◆ **Description of the task**: Copy out each line of the entries where the word "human" is present.
● ● ● ● ● ● ●
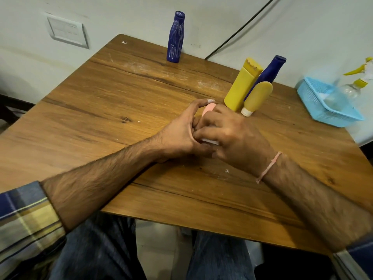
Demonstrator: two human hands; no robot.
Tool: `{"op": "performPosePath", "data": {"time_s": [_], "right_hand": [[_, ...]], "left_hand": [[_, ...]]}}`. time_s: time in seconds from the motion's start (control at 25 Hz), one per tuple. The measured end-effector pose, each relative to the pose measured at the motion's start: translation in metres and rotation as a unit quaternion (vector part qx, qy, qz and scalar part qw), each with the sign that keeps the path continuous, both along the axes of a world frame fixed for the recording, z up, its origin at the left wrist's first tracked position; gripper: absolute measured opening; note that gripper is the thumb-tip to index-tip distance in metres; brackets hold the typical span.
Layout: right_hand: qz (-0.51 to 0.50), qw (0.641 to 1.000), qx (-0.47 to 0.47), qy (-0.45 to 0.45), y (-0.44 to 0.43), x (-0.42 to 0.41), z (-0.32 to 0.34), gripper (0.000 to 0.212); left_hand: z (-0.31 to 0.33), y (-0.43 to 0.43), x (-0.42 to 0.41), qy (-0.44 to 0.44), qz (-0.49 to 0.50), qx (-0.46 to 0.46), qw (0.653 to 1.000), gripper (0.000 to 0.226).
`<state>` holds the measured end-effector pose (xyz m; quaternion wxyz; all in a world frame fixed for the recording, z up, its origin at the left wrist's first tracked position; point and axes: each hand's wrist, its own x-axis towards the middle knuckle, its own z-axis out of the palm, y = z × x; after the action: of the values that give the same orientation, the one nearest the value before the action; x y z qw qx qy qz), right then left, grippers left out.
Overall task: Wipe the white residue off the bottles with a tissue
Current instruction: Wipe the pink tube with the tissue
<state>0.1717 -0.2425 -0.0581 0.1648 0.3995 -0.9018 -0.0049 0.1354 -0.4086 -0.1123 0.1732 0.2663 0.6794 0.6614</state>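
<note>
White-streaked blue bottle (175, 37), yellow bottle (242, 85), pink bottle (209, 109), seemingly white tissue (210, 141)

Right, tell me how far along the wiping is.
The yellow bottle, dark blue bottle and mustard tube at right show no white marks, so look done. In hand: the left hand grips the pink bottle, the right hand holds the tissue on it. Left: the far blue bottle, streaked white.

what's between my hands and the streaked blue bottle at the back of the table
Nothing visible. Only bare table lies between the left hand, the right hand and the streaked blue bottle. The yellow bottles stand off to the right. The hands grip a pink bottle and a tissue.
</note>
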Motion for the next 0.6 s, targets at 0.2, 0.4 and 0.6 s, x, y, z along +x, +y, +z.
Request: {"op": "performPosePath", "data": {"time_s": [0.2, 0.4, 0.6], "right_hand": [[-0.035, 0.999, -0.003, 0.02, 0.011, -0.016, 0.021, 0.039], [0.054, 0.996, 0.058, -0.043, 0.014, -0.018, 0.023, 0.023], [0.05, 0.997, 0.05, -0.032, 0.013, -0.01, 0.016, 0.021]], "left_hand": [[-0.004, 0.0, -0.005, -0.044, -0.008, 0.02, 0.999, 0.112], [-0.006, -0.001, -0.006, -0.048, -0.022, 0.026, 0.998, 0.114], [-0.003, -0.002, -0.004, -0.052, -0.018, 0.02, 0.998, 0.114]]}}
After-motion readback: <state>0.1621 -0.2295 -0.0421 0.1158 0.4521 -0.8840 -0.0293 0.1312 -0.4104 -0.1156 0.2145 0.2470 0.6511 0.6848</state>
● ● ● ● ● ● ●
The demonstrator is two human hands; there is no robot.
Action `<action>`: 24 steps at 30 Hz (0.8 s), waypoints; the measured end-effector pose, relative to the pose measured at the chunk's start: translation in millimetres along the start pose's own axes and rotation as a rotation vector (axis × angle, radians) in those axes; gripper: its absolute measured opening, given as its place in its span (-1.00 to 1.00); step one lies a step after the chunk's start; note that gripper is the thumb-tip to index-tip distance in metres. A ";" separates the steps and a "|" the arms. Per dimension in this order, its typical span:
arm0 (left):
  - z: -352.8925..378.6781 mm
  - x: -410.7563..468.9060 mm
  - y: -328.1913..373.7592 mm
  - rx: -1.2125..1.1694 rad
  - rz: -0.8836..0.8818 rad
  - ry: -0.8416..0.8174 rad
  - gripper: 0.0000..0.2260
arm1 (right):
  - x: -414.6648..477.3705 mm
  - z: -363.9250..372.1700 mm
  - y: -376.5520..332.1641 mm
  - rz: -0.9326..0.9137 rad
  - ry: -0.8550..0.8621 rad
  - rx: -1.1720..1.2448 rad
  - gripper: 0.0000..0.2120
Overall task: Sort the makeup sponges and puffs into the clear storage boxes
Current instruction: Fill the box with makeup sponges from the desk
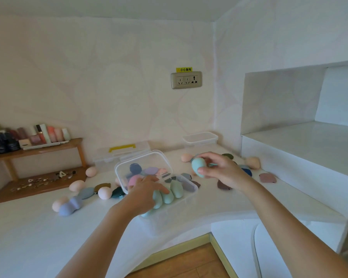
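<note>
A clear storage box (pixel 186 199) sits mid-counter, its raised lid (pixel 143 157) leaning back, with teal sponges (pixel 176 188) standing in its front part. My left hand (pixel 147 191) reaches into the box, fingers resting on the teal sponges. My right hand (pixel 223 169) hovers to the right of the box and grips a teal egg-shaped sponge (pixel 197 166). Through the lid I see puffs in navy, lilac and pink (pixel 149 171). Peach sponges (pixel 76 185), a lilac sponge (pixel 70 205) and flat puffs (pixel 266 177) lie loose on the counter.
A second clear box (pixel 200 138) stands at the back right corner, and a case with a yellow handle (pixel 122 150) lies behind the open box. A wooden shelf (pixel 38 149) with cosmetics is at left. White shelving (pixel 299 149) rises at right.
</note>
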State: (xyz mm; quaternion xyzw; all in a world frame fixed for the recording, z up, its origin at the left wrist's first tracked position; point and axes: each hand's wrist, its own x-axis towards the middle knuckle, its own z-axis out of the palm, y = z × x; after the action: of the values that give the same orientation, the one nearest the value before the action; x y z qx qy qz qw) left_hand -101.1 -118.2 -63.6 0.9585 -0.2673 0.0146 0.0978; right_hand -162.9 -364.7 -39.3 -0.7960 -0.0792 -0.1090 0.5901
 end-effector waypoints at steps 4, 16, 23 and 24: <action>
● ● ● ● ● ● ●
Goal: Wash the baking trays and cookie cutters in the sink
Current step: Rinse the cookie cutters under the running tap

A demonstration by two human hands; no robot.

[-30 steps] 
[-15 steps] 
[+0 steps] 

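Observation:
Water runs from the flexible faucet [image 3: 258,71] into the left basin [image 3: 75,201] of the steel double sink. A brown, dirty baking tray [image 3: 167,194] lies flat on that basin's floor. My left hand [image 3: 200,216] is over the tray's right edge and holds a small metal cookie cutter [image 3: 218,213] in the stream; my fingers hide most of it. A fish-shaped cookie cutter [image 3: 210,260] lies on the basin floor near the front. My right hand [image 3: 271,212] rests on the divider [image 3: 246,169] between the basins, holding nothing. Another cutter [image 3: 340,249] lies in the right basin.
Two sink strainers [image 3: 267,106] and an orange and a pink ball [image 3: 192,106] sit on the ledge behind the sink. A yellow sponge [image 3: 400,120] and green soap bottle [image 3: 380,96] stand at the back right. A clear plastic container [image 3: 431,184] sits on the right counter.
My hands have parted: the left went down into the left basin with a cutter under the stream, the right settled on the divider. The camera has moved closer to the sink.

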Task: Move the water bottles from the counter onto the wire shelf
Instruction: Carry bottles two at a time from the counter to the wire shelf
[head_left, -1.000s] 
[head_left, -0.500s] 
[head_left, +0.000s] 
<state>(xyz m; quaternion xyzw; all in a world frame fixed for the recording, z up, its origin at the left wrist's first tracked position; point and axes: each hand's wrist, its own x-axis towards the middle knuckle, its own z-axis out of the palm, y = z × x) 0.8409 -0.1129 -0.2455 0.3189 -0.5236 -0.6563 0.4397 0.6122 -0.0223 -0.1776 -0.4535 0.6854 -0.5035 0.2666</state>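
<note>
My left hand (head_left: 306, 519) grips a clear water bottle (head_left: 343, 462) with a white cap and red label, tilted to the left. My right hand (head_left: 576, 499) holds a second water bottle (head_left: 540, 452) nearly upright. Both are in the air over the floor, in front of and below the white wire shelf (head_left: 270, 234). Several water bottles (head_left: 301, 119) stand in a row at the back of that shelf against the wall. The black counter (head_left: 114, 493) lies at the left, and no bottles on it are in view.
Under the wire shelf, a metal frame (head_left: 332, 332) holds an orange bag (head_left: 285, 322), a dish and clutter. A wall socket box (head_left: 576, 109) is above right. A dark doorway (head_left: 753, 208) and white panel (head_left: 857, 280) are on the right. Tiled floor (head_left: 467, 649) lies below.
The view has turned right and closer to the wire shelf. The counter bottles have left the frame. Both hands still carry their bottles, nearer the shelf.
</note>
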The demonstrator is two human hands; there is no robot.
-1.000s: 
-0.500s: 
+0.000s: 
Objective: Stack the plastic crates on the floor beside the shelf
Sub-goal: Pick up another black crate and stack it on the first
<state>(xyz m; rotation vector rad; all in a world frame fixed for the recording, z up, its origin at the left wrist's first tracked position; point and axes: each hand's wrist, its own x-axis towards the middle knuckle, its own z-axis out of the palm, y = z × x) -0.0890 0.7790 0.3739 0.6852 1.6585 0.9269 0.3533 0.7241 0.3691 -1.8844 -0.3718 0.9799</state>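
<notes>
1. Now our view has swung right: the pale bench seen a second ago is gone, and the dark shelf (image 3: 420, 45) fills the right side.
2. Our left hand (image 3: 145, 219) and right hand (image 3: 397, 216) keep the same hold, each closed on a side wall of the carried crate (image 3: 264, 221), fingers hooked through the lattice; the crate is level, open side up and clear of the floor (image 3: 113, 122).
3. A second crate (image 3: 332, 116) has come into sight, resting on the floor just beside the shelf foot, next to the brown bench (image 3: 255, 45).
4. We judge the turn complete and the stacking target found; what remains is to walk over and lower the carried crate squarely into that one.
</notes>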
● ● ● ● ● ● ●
◆ **Finished exercise**:
Demonstrator: two human hands; no robot.
The demonstrator is two human hands; there is no robot.
A demonstration by two human hands; no robot.
The demonstrator is two human hands; there is no robot.

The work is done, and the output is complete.